Old Market Building, Bloemfontein

I did not think it would be this hard.

I have scoured the Internet for a picture, just one picture, of the old market in Bloemfontein. Either archival or Now. I have been told by a couple of people that Now is not time when you want to be walking near the old market with a camera.

So, if there are any Bloemfonteiners reading this and they have a picture, or really feel like being helpful, pleeeeeeeeeeease send me a picture of the old market? It will be posted on this blog with a short story about the market, circa back-in-the-day, written by my mom.

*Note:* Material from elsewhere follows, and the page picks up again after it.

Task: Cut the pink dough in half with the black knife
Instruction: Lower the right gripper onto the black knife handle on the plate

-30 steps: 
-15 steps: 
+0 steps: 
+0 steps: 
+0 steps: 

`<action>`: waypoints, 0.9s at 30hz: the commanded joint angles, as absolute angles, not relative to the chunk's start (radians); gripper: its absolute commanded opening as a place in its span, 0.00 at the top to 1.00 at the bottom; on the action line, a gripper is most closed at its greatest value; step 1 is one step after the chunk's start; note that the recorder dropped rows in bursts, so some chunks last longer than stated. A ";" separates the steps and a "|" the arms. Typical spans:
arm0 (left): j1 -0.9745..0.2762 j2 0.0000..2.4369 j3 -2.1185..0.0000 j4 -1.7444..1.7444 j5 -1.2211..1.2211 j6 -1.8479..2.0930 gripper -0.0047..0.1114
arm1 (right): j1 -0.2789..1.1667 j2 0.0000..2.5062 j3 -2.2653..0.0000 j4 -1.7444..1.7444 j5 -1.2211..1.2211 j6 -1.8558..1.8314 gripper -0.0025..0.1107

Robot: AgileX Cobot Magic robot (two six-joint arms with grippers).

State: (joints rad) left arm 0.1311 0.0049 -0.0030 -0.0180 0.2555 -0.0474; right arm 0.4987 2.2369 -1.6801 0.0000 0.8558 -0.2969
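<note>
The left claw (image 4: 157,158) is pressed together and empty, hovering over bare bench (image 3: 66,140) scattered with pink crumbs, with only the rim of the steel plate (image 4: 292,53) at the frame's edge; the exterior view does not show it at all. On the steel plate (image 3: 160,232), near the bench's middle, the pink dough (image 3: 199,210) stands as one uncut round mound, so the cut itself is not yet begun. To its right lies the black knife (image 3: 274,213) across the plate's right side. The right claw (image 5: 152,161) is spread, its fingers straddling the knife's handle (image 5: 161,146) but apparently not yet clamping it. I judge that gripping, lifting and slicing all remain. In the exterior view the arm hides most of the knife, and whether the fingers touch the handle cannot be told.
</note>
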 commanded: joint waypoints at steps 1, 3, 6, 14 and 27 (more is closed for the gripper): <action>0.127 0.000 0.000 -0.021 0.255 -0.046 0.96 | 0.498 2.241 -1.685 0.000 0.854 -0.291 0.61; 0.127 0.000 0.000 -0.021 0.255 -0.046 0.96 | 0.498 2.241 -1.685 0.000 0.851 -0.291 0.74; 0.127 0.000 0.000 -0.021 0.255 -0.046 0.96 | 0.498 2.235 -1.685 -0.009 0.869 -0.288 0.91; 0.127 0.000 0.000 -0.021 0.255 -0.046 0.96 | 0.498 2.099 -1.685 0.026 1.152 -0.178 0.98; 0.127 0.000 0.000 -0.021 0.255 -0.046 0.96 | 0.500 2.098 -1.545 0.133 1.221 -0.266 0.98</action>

I have emailed tourism in Bloemies, no reply (no tourists?); emailed bloggers and photographers (dankie, Joe en Gerrit for the leads), searched Flickr. Nothing.

4 comments:

  1. I hope you don't mind my asking, and perhaps you've addressed this early on in your blog before I began reading, but how does it feel being South African in NYC (would one say Afrikaner, or is that tinged by past politics)? There are loads of South Africans in London and Canada, and while there are probably lots in the US, I can't help but wonder what it feels like since the US is so decidedly apart from other anglophone countries. Do you feel any connection to the lingering echoes of this city's Dutch past (Breuckelen, Gansevoort St, stoeps on brownstones, chocolate chip koekjes?) Or do you connect to the Americanness of the city projected globally through movies and tv? I wonder all of this because I also wonder if you ever feel like a displaced person in today's ZA which must be very different from when you grew up there. For some reason, it struck me as terribly poignant that you are not able to find a digital image online of a familiar spot in Bloemfontein -- perhaps as familiar as the Union Sq greenmarket or Fairway to New Yorkers. Anyway, I hope you are able to find the picture you seek.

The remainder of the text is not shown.